What to do: For this exercise, print the listing below exactly, without its pictures.

Start of Data excerpt

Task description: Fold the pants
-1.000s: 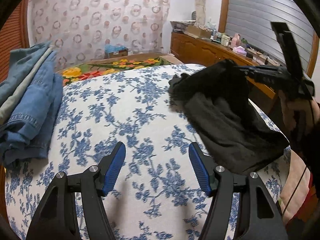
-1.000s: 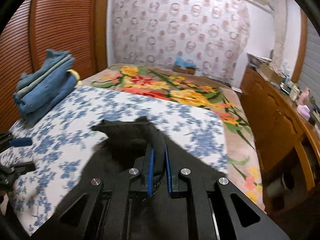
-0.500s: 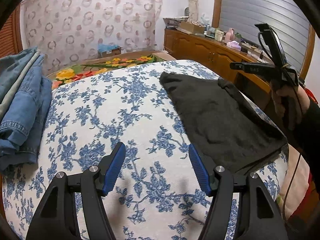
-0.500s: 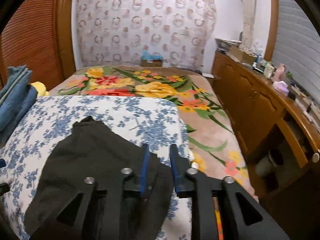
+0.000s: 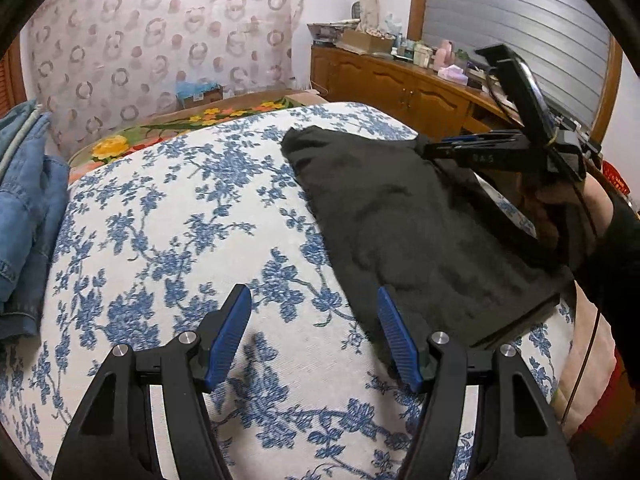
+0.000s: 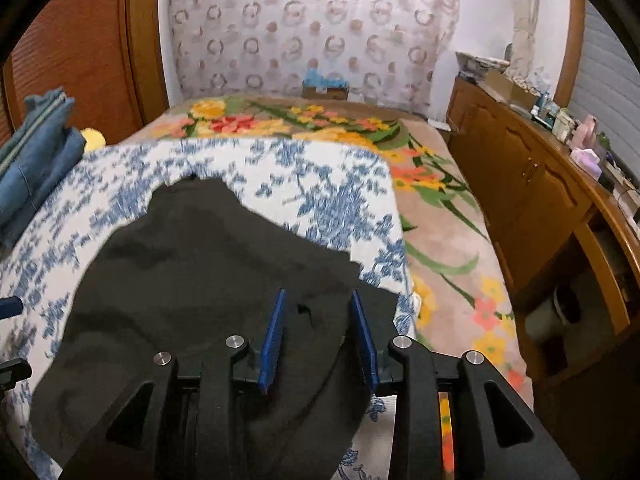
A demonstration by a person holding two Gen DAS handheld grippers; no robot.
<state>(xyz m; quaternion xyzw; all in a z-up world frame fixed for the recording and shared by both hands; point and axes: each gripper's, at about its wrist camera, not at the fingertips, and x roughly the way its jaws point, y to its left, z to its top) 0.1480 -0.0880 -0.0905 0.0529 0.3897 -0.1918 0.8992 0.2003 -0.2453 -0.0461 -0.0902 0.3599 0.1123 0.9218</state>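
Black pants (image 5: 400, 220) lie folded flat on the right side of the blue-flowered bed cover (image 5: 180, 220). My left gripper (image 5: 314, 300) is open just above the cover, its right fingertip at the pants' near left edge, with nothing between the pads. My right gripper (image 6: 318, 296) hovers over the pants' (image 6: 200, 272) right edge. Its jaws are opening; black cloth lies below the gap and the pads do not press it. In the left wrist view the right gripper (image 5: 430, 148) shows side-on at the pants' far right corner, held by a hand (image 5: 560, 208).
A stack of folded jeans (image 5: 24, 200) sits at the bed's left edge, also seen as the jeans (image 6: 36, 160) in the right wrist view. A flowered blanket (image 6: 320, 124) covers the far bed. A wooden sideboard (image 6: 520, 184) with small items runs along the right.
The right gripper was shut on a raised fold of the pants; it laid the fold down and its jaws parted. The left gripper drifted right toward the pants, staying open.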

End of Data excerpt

Answer space:
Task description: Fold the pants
-1.000s: 
-1.000s: 
-0.500s: 
-0.500s: 
+0.000s: 
+0.000s: 
A demonstration by a person holding two Gen DAS handheld grippers; no robot.
<state>(xyz m; quaternion xyzw; all in a z-up world frame fixed for the recording and shared by both hands; point and axes: each gripper's, at about its wrist camera, not at the fingertips, and x roughly the way its jaws point, y to its left, z to its top) 0.1480 -0.0880 -0.0905 0.0529 0.3897 -0.1918 0.8992 0.2003 -0.2453 -0.0461 -0.0902 0.3599 0.1123 0.9218</state>
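Black pants (image 5: 400, 220) lie folded flat on the right side of the blue-flowered bed cover (image 5: 180, 220). My left gripper (image 5: 314, 300) is open just above the cover, its right fingertip at the pants' near left edge, with nothing between the pads. My right gripper (image 6: 318, 296) hovers over the pants' (image 6: 200, 272) right edge. Its jaws are opening; black cloth lies below the gap and the pads do not press it. In the left wrist view the right gripper (image 5: 430, 148) shows side-on at the pants' far right corner, held by a hand (image 5: 560, 208).
A stack of folded jeans (image 5: 24, 200) sits at the bed's left edge, also seen as the jeans (image 6: 36, 160) in the right wrist view. A flowered blanket (image 6: 320, 124) covers the far bed. A wooden sideboard (image 6: 520, 184) with small items runs along the right.
The right gripper was shut on a raised fold of the pants; it laid the fold down and its jaws parted. The left gripper drifted right toward the pants, staying open.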

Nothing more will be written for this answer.